(Data items)
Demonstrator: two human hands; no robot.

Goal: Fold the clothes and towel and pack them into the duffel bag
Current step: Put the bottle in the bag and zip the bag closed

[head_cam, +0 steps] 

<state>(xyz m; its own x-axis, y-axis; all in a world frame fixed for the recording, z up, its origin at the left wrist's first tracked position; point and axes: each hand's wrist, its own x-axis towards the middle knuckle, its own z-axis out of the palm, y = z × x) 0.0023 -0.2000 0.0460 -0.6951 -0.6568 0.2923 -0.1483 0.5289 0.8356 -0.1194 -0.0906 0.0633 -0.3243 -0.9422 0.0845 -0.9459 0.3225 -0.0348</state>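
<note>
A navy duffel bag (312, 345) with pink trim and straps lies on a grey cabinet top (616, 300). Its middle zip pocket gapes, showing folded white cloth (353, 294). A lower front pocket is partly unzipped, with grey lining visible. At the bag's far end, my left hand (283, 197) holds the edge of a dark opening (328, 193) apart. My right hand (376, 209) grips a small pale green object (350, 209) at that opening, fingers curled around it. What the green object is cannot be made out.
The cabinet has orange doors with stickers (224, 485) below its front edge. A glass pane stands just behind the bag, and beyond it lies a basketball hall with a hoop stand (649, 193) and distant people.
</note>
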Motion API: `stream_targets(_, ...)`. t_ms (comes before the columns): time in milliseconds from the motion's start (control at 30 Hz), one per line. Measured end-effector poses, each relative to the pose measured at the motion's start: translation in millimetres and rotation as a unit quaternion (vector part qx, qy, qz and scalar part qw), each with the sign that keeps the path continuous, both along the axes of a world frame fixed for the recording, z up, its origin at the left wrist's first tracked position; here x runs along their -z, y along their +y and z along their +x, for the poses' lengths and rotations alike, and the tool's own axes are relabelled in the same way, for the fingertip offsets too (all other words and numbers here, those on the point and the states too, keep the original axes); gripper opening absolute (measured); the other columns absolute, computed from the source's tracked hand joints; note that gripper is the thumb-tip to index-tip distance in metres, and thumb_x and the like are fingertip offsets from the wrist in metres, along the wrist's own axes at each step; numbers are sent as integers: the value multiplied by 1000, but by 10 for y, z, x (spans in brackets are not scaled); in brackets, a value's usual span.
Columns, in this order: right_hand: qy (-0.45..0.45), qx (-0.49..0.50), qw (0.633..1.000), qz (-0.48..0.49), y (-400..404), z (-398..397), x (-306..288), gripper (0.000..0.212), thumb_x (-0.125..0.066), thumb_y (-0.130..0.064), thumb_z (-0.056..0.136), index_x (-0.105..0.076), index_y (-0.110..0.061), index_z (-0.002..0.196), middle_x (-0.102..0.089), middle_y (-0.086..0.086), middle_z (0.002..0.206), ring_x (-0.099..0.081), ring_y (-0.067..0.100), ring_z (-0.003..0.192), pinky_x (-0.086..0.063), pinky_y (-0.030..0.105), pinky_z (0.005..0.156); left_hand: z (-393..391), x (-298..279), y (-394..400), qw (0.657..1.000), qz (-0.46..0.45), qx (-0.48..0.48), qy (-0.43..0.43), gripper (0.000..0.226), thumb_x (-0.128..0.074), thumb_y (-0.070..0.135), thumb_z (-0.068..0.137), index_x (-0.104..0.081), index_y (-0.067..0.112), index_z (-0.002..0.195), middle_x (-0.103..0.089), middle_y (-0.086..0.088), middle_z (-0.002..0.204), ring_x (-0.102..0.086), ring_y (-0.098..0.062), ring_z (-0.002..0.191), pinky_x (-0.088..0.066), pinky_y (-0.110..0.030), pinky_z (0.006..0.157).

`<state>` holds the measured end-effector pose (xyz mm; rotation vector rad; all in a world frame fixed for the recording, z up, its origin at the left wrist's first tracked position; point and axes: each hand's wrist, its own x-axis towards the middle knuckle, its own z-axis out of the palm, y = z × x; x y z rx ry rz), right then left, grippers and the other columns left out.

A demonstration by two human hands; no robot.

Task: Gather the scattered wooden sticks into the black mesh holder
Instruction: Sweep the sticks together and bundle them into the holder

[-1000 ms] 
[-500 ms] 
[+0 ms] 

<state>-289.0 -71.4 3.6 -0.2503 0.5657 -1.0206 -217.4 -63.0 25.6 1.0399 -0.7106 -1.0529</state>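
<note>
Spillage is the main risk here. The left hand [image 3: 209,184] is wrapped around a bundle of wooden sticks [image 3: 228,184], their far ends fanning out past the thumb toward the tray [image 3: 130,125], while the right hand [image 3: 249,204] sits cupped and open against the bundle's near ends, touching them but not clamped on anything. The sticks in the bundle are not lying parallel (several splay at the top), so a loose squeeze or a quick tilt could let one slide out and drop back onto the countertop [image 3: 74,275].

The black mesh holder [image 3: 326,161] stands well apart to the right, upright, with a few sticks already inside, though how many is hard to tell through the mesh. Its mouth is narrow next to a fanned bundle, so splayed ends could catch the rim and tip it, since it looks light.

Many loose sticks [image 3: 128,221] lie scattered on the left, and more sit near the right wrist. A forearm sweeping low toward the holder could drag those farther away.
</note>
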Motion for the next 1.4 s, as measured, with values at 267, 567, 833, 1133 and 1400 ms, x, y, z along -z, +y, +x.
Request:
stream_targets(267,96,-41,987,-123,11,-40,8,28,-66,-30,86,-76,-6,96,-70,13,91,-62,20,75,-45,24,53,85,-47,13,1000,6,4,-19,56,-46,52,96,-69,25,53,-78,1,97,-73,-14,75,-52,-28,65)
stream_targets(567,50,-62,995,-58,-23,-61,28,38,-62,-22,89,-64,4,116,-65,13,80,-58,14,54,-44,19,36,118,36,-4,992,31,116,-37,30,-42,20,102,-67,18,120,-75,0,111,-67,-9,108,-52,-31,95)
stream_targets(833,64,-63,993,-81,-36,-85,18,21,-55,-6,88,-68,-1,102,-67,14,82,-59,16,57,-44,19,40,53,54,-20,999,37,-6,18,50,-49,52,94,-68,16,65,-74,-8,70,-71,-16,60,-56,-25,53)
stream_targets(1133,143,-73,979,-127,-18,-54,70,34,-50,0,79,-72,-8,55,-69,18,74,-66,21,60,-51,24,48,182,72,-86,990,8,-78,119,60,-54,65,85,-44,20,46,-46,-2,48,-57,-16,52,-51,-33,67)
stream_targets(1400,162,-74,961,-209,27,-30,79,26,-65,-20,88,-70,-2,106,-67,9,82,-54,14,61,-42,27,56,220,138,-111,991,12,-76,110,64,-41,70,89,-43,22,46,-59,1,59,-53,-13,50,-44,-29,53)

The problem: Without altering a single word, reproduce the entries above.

Final answer:
Demonstrator: two human hands; no robot.

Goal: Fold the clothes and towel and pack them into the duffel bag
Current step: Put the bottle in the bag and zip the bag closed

[head_cam, +0 steps] 

<state>(xyz m; its own x-axis, y-axis; all in a world frame fixed for the recording, z up, its origin at the left wrist's first tracked position; point and axes: each hand's wrist, its own x-axis towards the middle knuckle, its own z-axis out of the palm, y = z × x) 0.0023 -0.2000 0.0460 -0.6951 -0.6568 0.2923 -0.1483 0.5289 0.8356 -0.1194 -0.0906 0.0633 -0.3243 -0.9422 0.0845 -0.9459 0.3225 -0.0348</state>
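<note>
A navy duffel bag (312, 345) with pink trim and straps lies on a grey cabinet top (616, 300). Its middle zip pocket gapes, showing folded white cloth (353, 294). A lower front pocket is partly unzipped, with grey lining visible. At the bag's far end, my left hand (283, 197) holds the edge of a dark opening (328, 193) apart. My right hand (376, 209) grips a small pale green object (350, 209) at that opening, fingers curled around it. What the green object is cannot be made out.
The cabinet has orange doors with stickers (224, 485) below its front edge. A glass pane stands just behind the bag, and beyond it lies a basketball hall with a hoop stand (649, 193) and distant people.
</note>
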Motion API: `stream_targets(_, ...)`. t_ms (comes before the columns): time in milliseconds from the motion's start (control at 30 Hz), one per line. Measured end-effector poses, each relative to the pose measured at the motion's start: translation in millimetres and rotation as a unit quaternion (vector part qx, qy, qz and scalar part qw), each with the sign that keeps the path continuous, both along the axes of a world frame fixed for the recording, z up, its origin at the left wrist's first tracked position; here x runs along their -z, y along their +y and z along their +x, for the poses' lengths and rotations alike, and the tool's own axes are relabelled in the same way, for the fingertip offsets too (all other words and numbers here, those on the point and the states too, keep the original axes); gripper opening absolute (measured); the other columns absolute, computed from the source's tracked hand joints; note that gripper is the thumb-tip to index-tip distance in metres, and thumb_x and the like are fingertip offsets from the wrist in metres, along the wrist's own axes at each step; numbers are sent as integers: the value multiplied by 1000, but by 10 for y, z, x (spans in brackets are not scaled); in brackets, a value's usual span.
Columns, in this order: right_hand: qy (-0.45..0.45), qx (-0.49..0.50), qw (0.633..1.000), qz (-0.48..0.49), y (-400..404), z (-398..397), x (-306..288), gripper (0.000..0.212), thumb_x (-0.125..0.066), thumb_y (-0.130..0.064), thumb_z (-0.056..0.136), index_x (-0.105..0.076), index_y (-0.110..0.061), index_z (-0.002..0.196), middle_x (-0.102..0.089), middle_y (-0.086..0.086), middle_z (0.002..0.206), ring_x (-0.099..0.081), ring_y (-0.067..0.100), ring_z (-0.003..0.192), pinky_x (-0.086..0.063), pinky_y (-0.030..0.105), pinky_z (0.005..0.156); left_hand: z (-393..391), x (-298..279), y (-394..400), qw (0.657..1.000), qz (-0.46..0.45), qx (-0.48..0.48), qy (-0.43..0.43), gripper (0.000..0.226), thumb_x (-0.128..0.074), thumb_y (-0.070..0.135), thumb_z (-0.068..0.137), index_x (-0.104..0.081), index_y (-0.067..0.112), index_z (-0.002..0.195), middle_x (-0.103..0.089), middle_y (-0.086..0.088), middle_z (-0.002..0.204), ring_x (-0.102..0.086), ring_y (-0.098..0.062), ring_z (-0.002..0.191), pinky_x (-0.088..0.066), pinky_y (-0.110..0.030), pinky_z (0.006..0.157).

`<state>` holds the measured end-effector pose (xyz mm; rotation vector rad; all in a world frame fixed for the recording, z up, its origin at the left wrist's first tracked position; point and axes: each hand's wrist, its own x-axis towards the middle knuckle, its own z-axis out of the palm, y = z × x; x y z rx ry rz), right then left, grippers and the other columns left out.

A demonstration by two human hands; no robot.

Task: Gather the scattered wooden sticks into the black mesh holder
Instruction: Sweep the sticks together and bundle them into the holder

[-1000 ms] 
[-500 ms] 
[+0 ms] 

<state>-289.0 -71.4 3.6 -0.2503 0.5657 -1.0206 -217.4 -63.0 25.6 1.0399 -0.7106 -1.0529</state>
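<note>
Spillage is the main risk here. The left hand [image 3: 209,184] is wrapped around a bundle of wooden sticks [image 3: 228,184], their far ends fanning out past the thumb toward the tray [image 3: 130,125], while the right hand [image 3: 249,204] sits cupped and open against the bundle's near ends, touching them but not clamped on anything. The sticks in the bundle are not lying parallel (several splay at the top), so a loose squeeze or a quick tilt could let one slide out and drop back onto the countertop [image 3: 74,275].

The black mesh holder [image 3: 326,161] stands well apart to the right, upright, with a few sticks already inside, though how many is hard to tell through the mesh. Its mouth is narrow next to a fanned bundle, so splayed ends could catch the rim and tip it, since it looks light.

Many loose sticks [image 3: 128,221] lie scattered on the left, and more sit near the right wrist. A forearm sweeping low toward the holder could drag those farther away.
</note>
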Motion for the next 1.4 s, as measured, with values at 267, 567, 833, 1133 and 1400 ms, x, y, z along -z, +y, +x.
Request:
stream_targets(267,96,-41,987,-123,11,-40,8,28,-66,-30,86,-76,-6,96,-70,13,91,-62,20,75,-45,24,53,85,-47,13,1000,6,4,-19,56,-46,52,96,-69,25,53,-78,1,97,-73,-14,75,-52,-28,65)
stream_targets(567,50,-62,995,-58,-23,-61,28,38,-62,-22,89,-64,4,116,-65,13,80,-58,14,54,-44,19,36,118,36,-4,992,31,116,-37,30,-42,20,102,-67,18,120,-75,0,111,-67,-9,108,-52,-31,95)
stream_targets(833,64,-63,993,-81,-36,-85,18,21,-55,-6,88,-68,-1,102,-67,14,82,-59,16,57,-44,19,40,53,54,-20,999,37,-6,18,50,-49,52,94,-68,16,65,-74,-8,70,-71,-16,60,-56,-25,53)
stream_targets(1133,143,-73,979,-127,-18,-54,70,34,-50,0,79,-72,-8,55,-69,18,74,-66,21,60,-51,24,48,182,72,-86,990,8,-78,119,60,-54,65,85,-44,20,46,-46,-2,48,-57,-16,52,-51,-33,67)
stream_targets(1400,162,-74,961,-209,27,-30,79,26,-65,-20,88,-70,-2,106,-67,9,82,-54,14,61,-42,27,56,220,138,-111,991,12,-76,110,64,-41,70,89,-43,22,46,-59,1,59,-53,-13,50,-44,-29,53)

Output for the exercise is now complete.